* **What you have to do**:
Tell me how many lines in the entries below contain the word "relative"; reply with the number and nothing else.

[Records contained in a dataset]
=== Begin Enclosure ===
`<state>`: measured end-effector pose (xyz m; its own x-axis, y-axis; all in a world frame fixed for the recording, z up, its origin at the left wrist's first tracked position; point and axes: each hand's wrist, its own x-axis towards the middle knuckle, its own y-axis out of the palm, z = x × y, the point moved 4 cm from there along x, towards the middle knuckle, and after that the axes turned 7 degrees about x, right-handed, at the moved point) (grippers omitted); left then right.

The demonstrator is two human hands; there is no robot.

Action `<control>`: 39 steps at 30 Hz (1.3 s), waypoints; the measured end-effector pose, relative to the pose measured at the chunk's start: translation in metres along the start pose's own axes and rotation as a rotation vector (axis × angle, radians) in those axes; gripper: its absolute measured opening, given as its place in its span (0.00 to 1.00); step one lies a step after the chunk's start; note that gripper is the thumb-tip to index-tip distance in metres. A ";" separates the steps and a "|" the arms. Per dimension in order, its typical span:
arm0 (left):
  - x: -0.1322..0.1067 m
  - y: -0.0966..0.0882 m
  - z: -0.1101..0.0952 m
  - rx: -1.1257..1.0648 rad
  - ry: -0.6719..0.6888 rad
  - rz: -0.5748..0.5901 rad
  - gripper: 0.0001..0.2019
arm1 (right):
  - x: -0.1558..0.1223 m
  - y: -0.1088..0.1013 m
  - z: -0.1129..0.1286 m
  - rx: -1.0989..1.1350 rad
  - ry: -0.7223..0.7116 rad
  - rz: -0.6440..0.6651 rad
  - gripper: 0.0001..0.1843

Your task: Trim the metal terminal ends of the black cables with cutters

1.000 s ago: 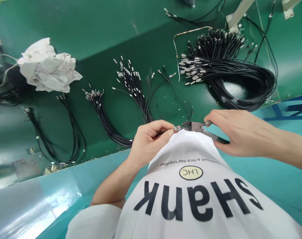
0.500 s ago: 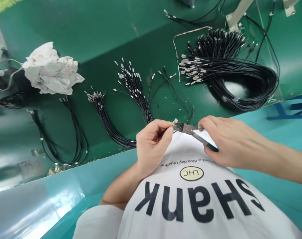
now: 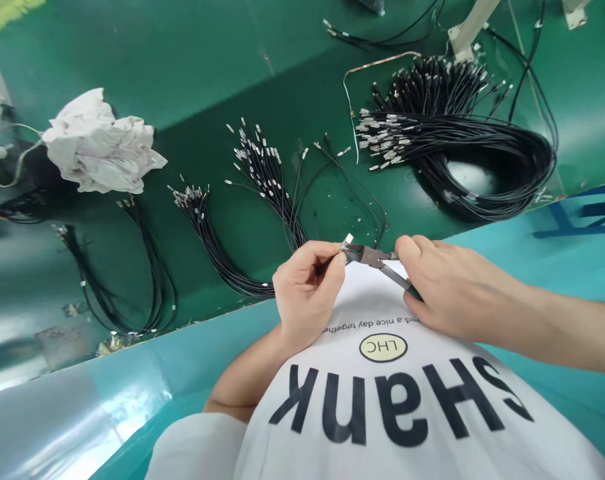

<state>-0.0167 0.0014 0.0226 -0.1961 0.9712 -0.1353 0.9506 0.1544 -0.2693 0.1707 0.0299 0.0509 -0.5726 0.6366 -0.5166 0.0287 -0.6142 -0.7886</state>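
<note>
Our L hand point(image 3: 307, 287) is closed in a tight pinch on the white-tipped cable end point(image 3: 348, 239), nr the green bench point(image 3: 192, 87); our R hand point(image 3: 442, 287), curled part-closed, grips diagonal cutters point(image 3: 370, 255), jaws right by it. Best we pinch firmly, align precisely, squeeze gently.

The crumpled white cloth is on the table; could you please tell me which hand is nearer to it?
Left: the left hand is right of the cloth; the right hand is farther right, gripping pliers.
</note>
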 end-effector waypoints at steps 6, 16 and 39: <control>0.002 0.001 0.001 -0.077 -0.053 0.001 0.04 | 0.002 0.005 -0.003 0.207 -0.019 0.061 0.10; 0.006 0.005 0.004 -0.253 -0.130 0.063 0.04 | 0.001 -0.003 -0.008 0.523 -0.015 0.204 0.10; 0.003 0.007 0.013 -0.133 -0.031 -0.030 0.03 | 0.003 0.006 -0.002 -0.024 0.061 0.023 0.06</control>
<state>-0.0142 0.0032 0.0078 -0.2299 0.9602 -0.1589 0.9674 0.2076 -0.1454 0.1710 0.0290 0.0437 -0.5207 0.6503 -0.5532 0.0609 -0.6180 -0.7838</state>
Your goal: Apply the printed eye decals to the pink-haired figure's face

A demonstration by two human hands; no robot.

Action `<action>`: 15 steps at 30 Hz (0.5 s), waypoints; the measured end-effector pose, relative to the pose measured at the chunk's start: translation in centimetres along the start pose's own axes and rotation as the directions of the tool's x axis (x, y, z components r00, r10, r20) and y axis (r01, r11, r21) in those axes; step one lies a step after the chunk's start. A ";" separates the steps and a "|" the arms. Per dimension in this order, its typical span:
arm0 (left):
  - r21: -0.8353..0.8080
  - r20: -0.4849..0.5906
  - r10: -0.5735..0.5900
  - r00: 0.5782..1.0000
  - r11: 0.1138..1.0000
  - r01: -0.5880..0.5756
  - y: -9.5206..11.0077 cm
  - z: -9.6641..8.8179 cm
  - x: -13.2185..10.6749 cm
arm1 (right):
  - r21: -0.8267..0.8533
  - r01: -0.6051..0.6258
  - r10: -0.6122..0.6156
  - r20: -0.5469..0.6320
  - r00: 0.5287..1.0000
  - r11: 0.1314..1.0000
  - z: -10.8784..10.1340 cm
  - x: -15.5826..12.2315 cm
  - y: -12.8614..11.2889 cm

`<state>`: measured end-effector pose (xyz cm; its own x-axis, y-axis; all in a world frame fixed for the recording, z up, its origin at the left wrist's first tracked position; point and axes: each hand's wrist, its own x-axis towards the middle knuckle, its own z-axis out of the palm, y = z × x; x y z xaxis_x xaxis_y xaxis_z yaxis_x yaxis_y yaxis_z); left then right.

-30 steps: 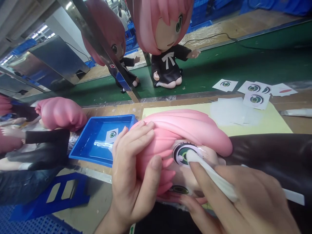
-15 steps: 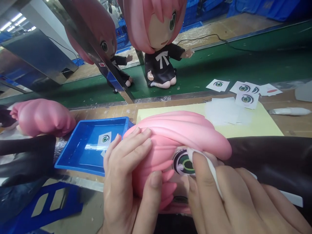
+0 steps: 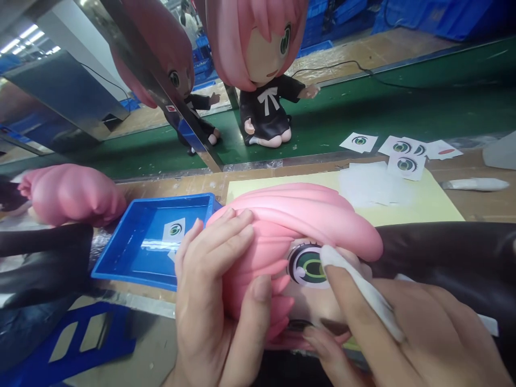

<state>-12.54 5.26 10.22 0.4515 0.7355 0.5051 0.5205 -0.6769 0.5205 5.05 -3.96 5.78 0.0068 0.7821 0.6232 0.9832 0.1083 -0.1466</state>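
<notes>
A large doll with pink hair and a black dress lies on its side in front of me. My left hand wraps around the pink hair and steadies the head. My right hand holds a white cloth over the forefinger and presses it against the edge of the green eye decal on the doll's face. A second eye decal shows partly lower on the face.
A blue tray with water and one eye decal stands at left. A finished doll sits on the green belt. Loose eye decals and backing sheets lie on a yellow mat. Another doll lies far left.
My right forefinger with the cloth has slid from the decal's middle to its right edge. The view has shifted slightly. My left hand keeps its hold.
</notes>
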 end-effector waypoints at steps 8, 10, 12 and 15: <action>-0.033 -0.085 -0.039 0.996 0.999 0.036 0.5 0.4 0.2 | -0.029 0.045 -0.044 0.048 0.998 0.999 1.2 0.9 -0.6; -0.038 -0.085 -0.041 0.996 0.999 0.038 0.5 0.4 0.2 | 0.008 0.050 -0.050 0.062 0.997 0.999 1.2 1.0 -0.5; -0.039 -0.085 -0.048 0.995 0.998 0.045 0.5 0.4 0.2 | 0.047 0.037 -0.040 0.063 0.997 0.998 1.1 1.1 -0.5; -0.044 -0.081 -0.049 0.996 0.998 0.045 0.4 0.5 0.2 | 0.099 0.038 -0.041 0.033 0.999 0.994 1.0 1.1 -0.5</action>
<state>-11.89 5.20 10.18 0.3654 0.7631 0.5331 0.5077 -0.6434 0.5729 4.42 -2.50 5.73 -0.0397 0.7965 0.6033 0.9601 0.1978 -0.1979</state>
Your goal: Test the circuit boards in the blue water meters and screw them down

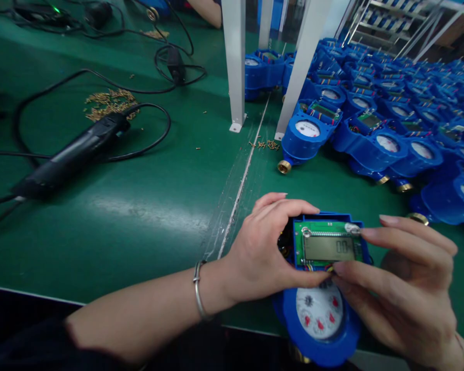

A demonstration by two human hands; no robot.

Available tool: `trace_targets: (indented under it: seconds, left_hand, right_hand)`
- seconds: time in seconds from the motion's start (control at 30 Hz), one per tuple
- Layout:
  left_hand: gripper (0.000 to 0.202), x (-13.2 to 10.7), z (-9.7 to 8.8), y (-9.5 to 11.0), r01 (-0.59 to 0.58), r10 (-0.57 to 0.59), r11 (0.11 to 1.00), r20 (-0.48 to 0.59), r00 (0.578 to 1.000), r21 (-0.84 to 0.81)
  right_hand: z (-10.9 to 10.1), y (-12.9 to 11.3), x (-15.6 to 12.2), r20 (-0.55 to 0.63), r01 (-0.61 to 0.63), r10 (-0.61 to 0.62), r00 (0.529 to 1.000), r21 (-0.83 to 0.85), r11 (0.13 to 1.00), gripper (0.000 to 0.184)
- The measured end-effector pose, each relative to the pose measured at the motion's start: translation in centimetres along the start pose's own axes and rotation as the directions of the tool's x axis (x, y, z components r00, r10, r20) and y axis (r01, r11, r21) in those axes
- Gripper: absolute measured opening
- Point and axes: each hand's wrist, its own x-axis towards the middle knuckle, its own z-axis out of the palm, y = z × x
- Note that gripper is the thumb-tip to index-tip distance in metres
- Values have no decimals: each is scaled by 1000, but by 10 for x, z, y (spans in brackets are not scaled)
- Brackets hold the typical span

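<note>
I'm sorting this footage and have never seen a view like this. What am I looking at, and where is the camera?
There is no machine here. The one picture comes from a camera on a person's head, looking down at their own two bare hands over a green bench. The left hand, with a bracelet at the wrist, holds a blue meter at the bench's near edge. The right hand pinches the green board with a grey screen, which sits in the meter's open top. On the left lie a black screwdriver, cables and a heap of small screws. To the right stand many more blue meters beside two white posts. At the top edge, another person's arm shows.
</note>
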Motion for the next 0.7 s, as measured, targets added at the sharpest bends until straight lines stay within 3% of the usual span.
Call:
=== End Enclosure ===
* **Reply**:
3